Building on her commitment to ensuring California children have the best start in life, First Partner Jennifer Siebel Newsom today announced the release of Planting the Seed: Farm to School Roadmap for Success, a report promoting the expansion of farm to school programs across California to advance child well-being, equity, economic growth, and environmental resilience. 

“Last year, California made history as the first state to establish permanent universal school meals. Through farm to school programs, we are going one step further to ensure children don’t just have access to free meals in school, but that those meals are healthy, nutritious, and locally-grown,” said Governor Newsom.

Access to high-quality, fresh foods can increase students’ consumption of fruits and vegetables and support children’s physical health, while hands-on experiential learning opportunities like gardening and cooking serve to improve educational outcomes and support whole-child development.

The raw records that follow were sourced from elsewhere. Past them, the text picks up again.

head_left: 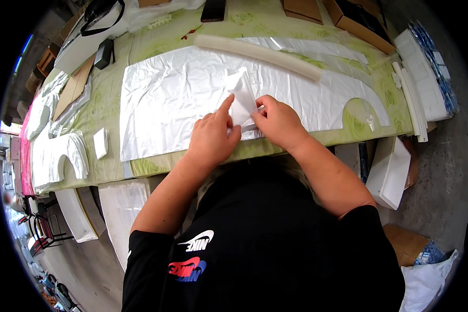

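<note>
Head view: white folded piece on broad silvery sheet, near middle. My right hand pinches its right edge; left hand at left edge, cannot tell if gripping. Probably light, thin, slippery, easily creased; best held by edges.

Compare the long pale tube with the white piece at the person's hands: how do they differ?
The tube is long and rounded; the white piece is shorter and angular. The left hand and right hand are at the white piece; the tube lies beyond them, untouched. Both are pale and lie over the silvery sheet.
</note>
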A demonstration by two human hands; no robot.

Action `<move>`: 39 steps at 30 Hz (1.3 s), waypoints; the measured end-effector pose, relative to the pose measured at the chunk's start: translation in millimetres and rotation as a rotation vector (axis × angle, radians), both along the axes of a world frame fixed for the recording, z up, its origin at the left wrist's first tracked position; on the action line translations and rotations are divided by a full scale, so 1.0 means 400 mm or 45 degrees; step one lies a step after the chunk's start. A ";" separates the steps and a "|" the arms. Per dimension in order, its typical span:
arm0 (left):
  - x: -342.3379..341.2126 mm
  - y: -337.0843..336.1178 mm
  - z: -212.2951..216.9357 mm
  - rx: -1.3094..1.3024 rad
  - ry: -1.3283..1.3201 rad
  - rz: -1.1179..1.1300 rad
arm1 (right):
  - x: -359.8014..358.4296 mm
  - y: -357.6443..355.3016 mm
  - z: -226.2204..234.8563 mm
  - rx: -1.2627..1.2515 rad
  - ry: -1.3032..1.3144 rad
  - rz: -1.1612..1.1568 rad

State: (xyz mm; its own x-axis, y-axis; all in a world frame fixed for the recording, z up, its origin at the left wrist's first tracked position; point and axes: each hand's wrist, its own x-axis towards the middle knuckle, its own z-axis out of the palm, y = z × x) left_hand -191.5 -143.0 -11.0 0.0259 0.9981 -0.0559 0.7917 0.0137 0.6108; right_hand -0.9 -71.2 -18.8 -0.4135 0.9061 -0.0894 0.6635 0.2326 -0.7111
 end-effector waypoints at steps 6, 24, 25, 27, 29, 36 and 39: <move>0.005 0.033 -0.057 0.553 0.433 -0.368 | -0.010 0.014 0.009 -0.011 -0.087 0.023; 0.003 -0.083 -0.046 0.292 0.331 -0.595 | 0.147 -0.179 0.018 -0.093 0.462 0.262; 0.001 -0.087 -0.046 0.306 0.350 -0.595 | 0.156 -0.174 0.018 0.095 0.441 0.319; 0.000 -0.086 -0.038 0.277 0.304 -0.590 | 0.159 -0.131 0.002 0.458 0.371 0.391; 0.001 -0.082 -0.035 0.262 0.243 -0.584 | 0.142 -0.100 -0.010 0.646 0.220 0.439; -0.008 -0.062 -0.048 0.321 0.013 -0.436 | 0.093 -0.040 -0.049 0.696 0.091 0.413; -0.008 -0.047 -0.057 0.494 -0.072 -0.278 | 0.080 -0.036 -0.049 0.696 0.090 0.340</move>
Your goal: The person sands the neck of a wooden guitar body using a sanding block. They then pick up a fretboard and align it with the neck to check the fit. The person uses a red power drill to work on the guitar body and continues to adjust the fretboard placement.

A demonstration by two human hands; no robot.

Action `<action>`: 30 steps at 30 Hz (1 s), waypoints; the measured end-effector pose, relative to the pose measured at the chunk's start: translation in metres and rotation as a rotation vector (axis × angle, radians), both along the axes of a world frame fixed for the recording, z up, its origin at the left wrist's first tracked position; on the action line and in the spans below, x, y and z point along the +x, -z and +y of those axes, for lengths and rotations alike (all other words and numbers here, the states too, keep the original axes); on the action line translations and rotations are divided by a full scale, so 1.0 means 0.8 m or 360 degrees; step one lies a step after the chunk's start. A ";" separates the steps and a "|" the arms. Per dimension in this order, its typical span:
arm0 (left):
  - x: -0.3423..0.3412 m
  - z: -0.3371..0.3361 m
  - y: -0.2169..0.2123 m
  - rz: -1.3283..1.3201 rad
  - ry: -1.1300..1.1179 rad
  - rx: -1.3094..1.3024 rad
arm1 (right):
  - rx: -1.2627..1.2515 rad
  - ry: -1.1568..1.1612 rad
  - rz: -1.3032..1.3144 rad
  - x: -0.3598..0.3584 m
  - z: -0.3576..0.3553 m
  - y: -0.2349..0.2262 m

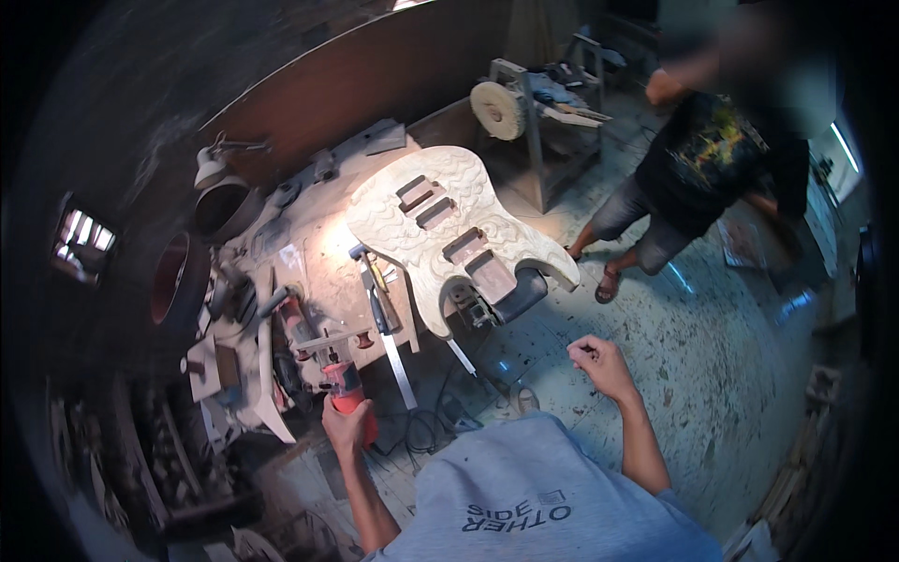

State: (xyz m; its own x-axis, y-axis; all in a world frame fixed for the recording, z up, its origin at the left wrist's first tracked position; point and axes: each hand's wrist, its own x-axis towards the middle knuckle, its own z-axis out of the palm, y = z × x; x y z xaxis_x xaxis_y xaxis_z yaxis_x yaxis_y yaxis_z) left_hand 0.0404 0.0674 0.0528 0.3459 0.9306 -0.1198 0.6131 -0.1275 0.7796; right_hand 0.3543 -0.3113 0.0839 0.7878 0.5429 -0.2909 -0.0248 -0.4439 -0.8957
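Our L hand [345, 423] has fingers wrapped round the red power tool [348, 389]; R hand [607, 370]: fingers curled, can't tell how tight. Pale guitar body [468, 208] seems to overhang the surface [323, 276] edge; tool knock c/d dent it.

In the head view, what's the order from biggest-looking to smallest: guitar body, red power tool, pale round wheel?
1. Guitar body, clearly largest
2. Red power tool, partly covered by the left hand
3. Pale round wheel, which stands farther off
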 end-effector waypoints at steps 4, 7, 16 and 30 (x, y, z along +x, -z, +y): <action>-0.008 -0.082 -0.072 0.0051 -0.0035 0.0151 | 0.0264 -0.0206 -0.0202 0.037 -0.011 -0.061; -0.020 -0.136 -0.126 0.0236 0.0034 0.0365 | 0.0586 -0.0558 -0.0303 0.039 -0.004 -0.106; 0.027 -0.236 -0.281 0.1039 0.1018 0.1202 | 0.1383 -0.1655 -0.0830 -0.087 0.065 -0.218; 0.086 -0.261 -0.286 0.0957 0.1837 0.2165 | 0.0129 -0.1556 -0.0422 -0.097 0.081 -0.170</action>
State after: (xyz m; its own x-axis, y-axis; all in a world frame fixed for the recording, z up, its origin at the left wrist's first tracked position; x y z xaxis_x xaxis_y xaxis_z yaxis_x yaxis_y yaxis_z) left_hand 0.1090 -0.1415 0.2819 0.9865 -0.1459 0.0741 -0.0971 -0.8864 -0.4527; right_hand 0.2768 -0.2462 0.2202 0.0215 0.9942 -0.1049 0.5205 -0.1007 -0.8479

Farm to school programs allow students to learn about the relationships between food systems and the environment. 

“Schools play a crucial role in feeding California children and communities, with school meal recipients consuming almost half of their daily caloric intake from school meals alone,” said First Partner Siebel Newsom. “Planting the Seed is a roadmap to strengthen the state’s school food systems, nurture children’s minds and bodies, and cultivate a healthier, more equitable, climate smart California for all.”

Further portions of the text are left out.